コロイドシルバーとライム病:事実とリスク
シカダニ(シカのマダニ)から人へと細菌が移行し、神経系にまで影響を及ぼし、最悪の場合は麻痺を引き起こすこともあるライム病。コロイドシルバーは「自然」かつ効果的な治療法として宣伝されていますが、研究結果はその有効性を示していません。
ライム病の概要
ボレリア・バルグドルフェリという細菌がシカダニから人に移ります。シカダニは低木や長草に生息し、主にシカに寄生しますが、噛まれると皮膚に「ブルズアイ」様の紅斑が現れ、発熱、寒気、首の痛み、倦怠感、筋肉痛などの症状が出ます。細菌が移るには、ダニが皮膚に36時間以上付着している必要があります。野外での散策後は、セサミシード大の茶色いダニが付いていないか必ず確認しましょう。
罹患しやすい人は?
免疫力が低い人だけでなく、シカがいる草むらに時間を過ごすすべての人がリスクがあります。春・夏に新しいダニが活動しやすく、凍結した環境では活動しません。
コロイドシルバーとライム病
コロイドシルバーは銀粒子を水に分散させた溶液です。

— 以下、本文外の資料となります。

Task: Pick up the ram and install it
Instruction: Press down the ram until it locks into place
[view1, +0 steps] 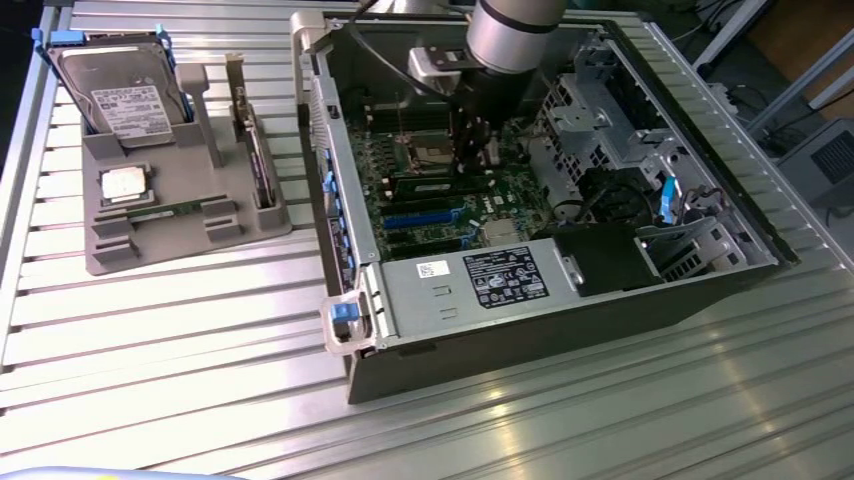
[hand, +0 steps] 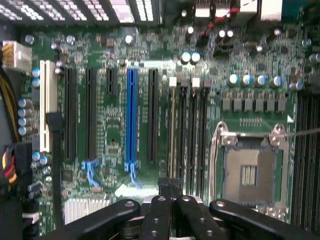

銀イオンが細菌の酵素を阻害し、細胞膜を破壊して増殖を抑えると主張されていますが、ライム病の原因菌に対しても同様の効果があるとされています。
効果はあるのか
2004年に『Journal of Wound Care』が実施した研究では、市販のコロイドシルバーは微生物や細菌を有意に殺菌する効果が認められませんでした。濃度の異なる製品を用いても、菌の増殖抑制は確認されていません。
副作用・リスク
過剰な銀摂取は皮膚が青灰色になるアーギリャ症を引き起こします。発症には年間1〜5グラムの銀、あるいは50マイクログラム程度のコロイドシルバーを多数回摂取する必要があります。